### INPUT DATA
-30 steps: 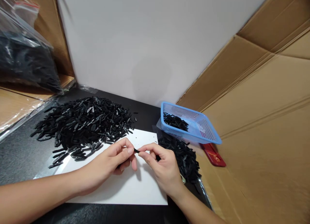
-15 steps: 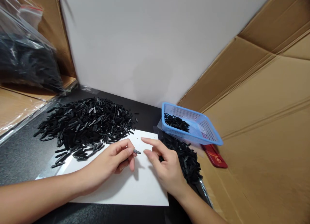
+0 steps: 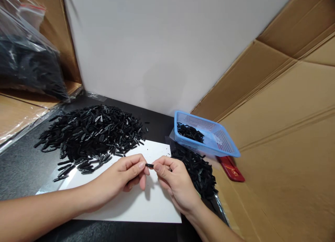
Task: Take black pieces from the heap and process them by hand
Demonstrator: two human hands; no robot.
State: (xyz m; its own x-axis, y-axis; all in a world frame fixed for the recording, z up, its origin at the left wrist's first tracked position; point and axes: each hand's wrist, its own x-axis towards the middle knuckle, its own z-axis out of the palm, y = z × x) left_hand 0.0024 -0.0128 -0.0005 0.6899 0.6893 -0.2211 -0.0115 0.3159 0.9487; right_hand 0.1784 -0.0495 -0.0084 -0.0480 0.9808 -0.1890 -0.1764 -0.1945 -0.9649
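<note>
Hands (image 3: 151,175) pinching sideways black strip (image 3: 149,165)

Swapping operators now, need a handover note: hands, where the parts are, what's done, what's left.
Left hand and right hand: both pinch one small black part between them, above the white sheet.
Big loose pile of black parts lies left, spilling onto the sheet's far edge.
Smaller pile sits right of the right hand.
Blue basket, tilted on that pile, holds a few parts.
Bag of black parts is far left; a red object lies under the basket's edge.
Done: judging by the piles, a modest share.
Left: likely the big pile.
</note>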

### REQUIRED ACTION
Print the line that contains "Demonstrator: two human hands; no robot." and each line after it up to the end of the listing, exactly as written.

### ANSWER TO THIS TASK
Demonstrator: two human hands; no robot.
State: (xyz m; its own x-axis, y-axis; all in a world frame fixed for the recording, z up, its origin at the left wrist's first tracked position; point and axes: each hand's wrist, its own x-axis towards the middle knuckle, its own z-axis out of the palm, y = z × x) left_hand 0.0024 -0.0128 -0.0005 0.6899 0.6893 -0.2211 -0.0115 0.3159 0.9487; right_hand 0.1784 -0.0495 -0.0084 -0.0480 0.9808 -0.1890 -0.1764 -0.1945 -0.9649
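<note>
Hands (image 3: 151,175) pinching sideways black strip (image 3: 149,165)

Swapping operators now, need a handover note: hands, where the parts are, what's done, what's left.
Left hand and right hand: both pinch one small black part between them, above the white sheet.
Big loose pile of black parts lies left, spilling onto the sheet's far edge.
Smaller pile sits right of the right hand.
Blue basket, tilted on that pile, holds a few parts.
Bag of black parts is far left; a red object lies under the basket's edge.
Done: judging by the piles, a modest share.
Left: likely the big pile.
</note>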

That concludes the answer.